Interesting, sad. Reactions in the thread are interesting, perhaps for the wrong reasons, too.
What real alternatives might've been open to the business owner or to the EPA would be interesting to hear.
Whether it's an overreaction or not, the days of storing W.W.II era instruments including those with radium on massed racks are gone.
I don't know whether the site was a significant or minor risk to visitors or workers or not, but neither does anyone else posting here, I suspect. Certainly you wouldn't get me in a place like that these days. On the other hand, the numbers regarding doses and overdoses quoted in the video are, without better context, meaningless.
As per bdk's response, it may well be the chap in question simply got caught in the process of trying to get clean - or was trapped in a legacy business. Yesterday's acceptable trading (storage etc.) practices aren't futureproofed, and sometimes organisations get caught in the machine. Sometimes the organisations
deserve to be shaken down for negligence or wilful exposure of employees to risk - famously in Australia the James Hardie company asbestos cases.

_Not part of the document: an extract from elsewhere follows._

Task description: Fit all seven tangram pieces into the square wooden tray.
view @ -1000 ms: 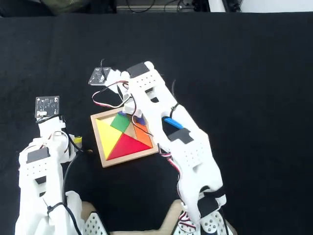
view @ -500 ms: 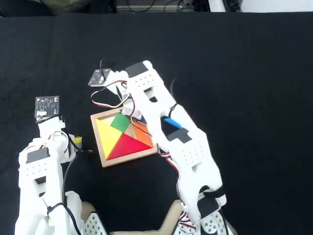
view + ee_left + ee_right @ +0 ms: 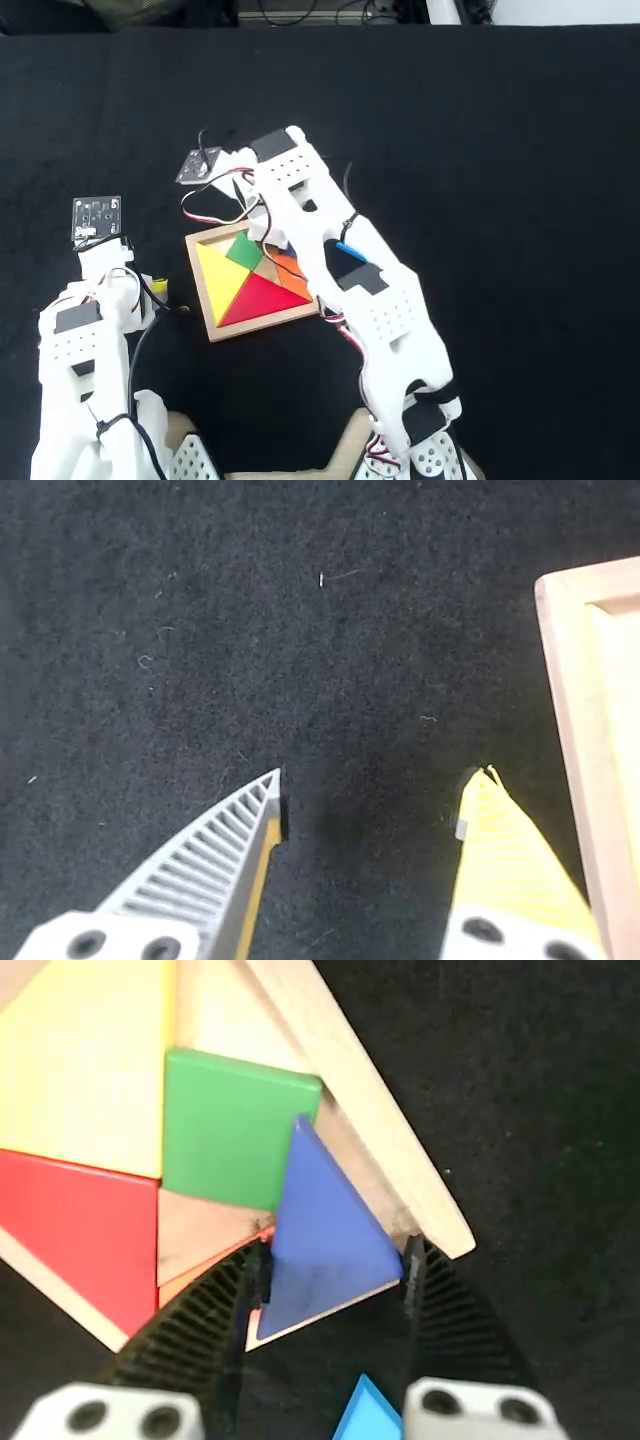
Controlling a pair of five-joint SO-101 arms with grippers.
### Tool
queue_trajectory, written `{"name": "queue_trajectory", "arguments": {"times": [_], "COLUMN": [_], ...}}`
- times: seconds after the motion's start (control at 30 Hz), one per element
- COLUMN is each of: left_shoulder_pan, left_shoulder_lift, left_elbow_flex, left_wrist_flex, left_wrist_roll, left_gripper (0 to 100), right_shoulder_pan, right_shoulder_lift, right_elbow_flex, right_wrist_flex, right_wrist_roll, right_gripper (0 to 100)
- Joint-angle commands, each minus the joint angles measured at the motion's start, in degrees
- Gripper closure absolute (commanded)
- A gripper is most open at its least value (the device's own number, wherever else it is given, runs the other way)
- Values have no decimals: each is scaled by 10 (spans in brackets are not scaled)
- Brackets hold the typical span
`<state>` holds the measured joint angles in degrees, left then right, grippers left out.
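Observation:
The square wooden tray lies left of centre and holds a yellow triangle, a green square, a red triangle and an orange piece. My right arm hangs over the tray's far right corner. My right gripper is shut on a blue triangle, whose tip points at the green square beside the tray rim. Bare wood shows below the green square. My left gripper stands open over the cloth just left of the tray's edge, holding nothing.
Black cloth covers the whole table, with wide free room to the right and at the back. The right arm's body crosses the tray's right side. The left arm stands at the front left. A small blue part shows by the right gripper's base.
The right arm has shifted slightly up and left over the tray's far corner with the blue triangle. The left arm has kept still.

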<state>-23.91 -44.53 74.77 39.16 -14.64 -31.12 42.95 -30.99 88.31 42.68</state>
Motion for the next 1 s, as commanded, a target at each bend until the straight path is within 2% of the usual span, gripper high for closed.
{"name": "queue_trajectory", "arguments": {"times": [0.0, 0.23, 0.4, 0.7, 0.87, 0.97], "left_shoulder_pan": [-7, -7, -7, -6, -6, -6], "left_shoulder_lift": [-1, -1, -1, -1, -1, -1], "left_elbow_flex": [-7, -7, -7, -7, -7, -7], "left_wrist_flex": [-11, -11, -11, -11, -11, -11], "left_wrist_roll": [5, 5, 5, 5, 4, 4], "left_gripper": [718, 718, 718, 718, 718, 718], "right_shoulder_pan": [-11, -11, -10, -12, 1, 22], "right_shoulder_lift": [-5, -4, -2, 0, -3, -5], "right_elbow_flex": [-37, -90, -108, -109, -112, -113], "right_wrist_flex": [8, 54, 73, 73, 73, 73], "right_wrist_roll": [3, 2, -18, -20, 10, 28], "right_gripper": [839, 834, 756, 756, 824, 974]}}
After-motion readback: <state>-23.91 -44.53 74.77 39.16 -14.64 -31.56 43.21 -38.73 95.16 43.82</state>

The thing about health and safety is you just don't see the cripples about that you used to.
Cancer, obesity and heart disease are killing more of us because we
aren't getting killed in industrial accidents or by industrial diseases earlier. We're also pretty hopeless as a species at managing chronic risks as against acute ones. One reason we need governments and their health and safety arm is because of humanity's track record of urinating in it's own drinking water - quite often literally.
Those bemoaning regulation of private enterprise in these cases might like to review the Radium Girls story
http://en.wikipedia.org/wiki/Radium_GirlsA similar example of corporate murder and maiming, although using another poison, but one familiar to us all here, is the Ethyl Corp story; centred on probably the most poisonous man in history, the undelightfully amoral Thomas Midgely.
http://en.wikipedia.org/wiki/Thomas_Midgley,_Jr.
Then for those pointing to these instruments in this case not being corporate maleficence in the same way, and rightly pointing out how in a single cockpit some of these instruments are not a significant risk might like to consider the delights by gathering many non-risks together - in this case by an egregious idiot - the radioactive boy scout:
http://en.wikipedia.org/wiki/David_Hahn Interestingly, busted in 1995, Hahn appeared to be trying the same stunt all over again in 2007. I'd trust him, wouldn't you?
I've seen overreactions with plackarded /sealed cockpits on individual aircraft by national-level collections myself; and I agree they're
mostly overreactions.
A couple of aircraft parts collectors in Australia have decided to quit in recent years and sell up - as has been noted, this is often a pity or a problem, but is probably inevitable.
And a final thought. Though relentlessly unmechanical, I've been in a few situations in workshops where I've been able to say 'no thank you' to a risky work idea, and feel happy when invited to enter workshops under the expectation that regulations, training, oversight and culture are all conspiring to keep the staff and visitors alive and healthy. I can't think of a single corporate organisation I'd trust to self-regulate to that standard, in any country or industry I've encountered.